Mobility Lab Helsinki develops Helsinki’s digital twin for mobility

The digital twin for mobility brings together different data sources and opens up opportunities for new services and the development of a functional city. Mobility Lab Helsinki develops the digital twin for mobility and promotes its use for innovations.

The digital twin for mobility provides a virtual representation of the traffic system, the traffic environment and conditions. It is a set of multiple data sources whose purpose is to create links between different information systems and their data content. Therefore, a digital twin for mobility is not a single system but a combination of open data sources and constantly updated information that can be applied to many uses. 

A combination of multiple data producers, users and use cases

Several different operators produce and maintain traffic-related data in the city. A variety of tools can be used to study, process, refine and combine data from different data sources, adding significant value to existing data to support planning, for example.

The data in the digital twin can be roughly divided into three categories:

  • ​Data on the traffic environment and infrastructure (e.g. information on street structure, traffic signs, accessibility of bus stops)​
  • Data on traffic (e.g. the number of vehicles, cyclists and pedestrians on a given street)​
  • Data on conditions and context (e.g. information on air quality, street works, maintenance needs and disruptions)​

The digital twin for mobility can be used for purposes such as traffic forecasting and simulation, traffic and city planning, infrastructure maintenance and asset management, and logistics resource planning. The sharing of data can also support the development of new services and businesses. 
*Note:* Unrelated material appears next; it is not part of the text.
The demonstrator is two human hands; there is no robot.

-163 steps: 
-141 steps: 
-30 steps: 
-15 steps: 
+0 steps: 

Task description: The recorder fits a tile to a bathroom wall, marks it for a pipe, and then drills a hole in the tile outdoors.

From a pedestrian’s point of view, the digital twin shows the network of pavements and footpaths in the city and information such as temporary traffic arrangements around construction sites. The digital twin includes a description of the conditions and information such as the stops, routes and timetables of the public transport network. Traffic, in turn, is illustrated by real-time pedestrian volumes, directions and dangerous situations at specific locations.

In the future, this ‘pedestrian digital twin’ can be used to provide up-to-date routes and directions, assess the need for street maintenance or plan City services.

Helsinki’s digital twin as an umbrella

The digital twin for mobility is part of the development of the City of Helsinki’s digital twin and the digitalisation of the City in general. The urban environment is a complex entity, with data on it scattered across a large number of different information systems.

Therefore, the digital twin is a ‘system of systems’ that can contain many different views that serve different purposes. Different use cases require different input data and different tools to make use of that data. New and even surprising combinations of data offer the opportunity to provide added value and new understanding. The full potential of the urban digital twin is not yet known.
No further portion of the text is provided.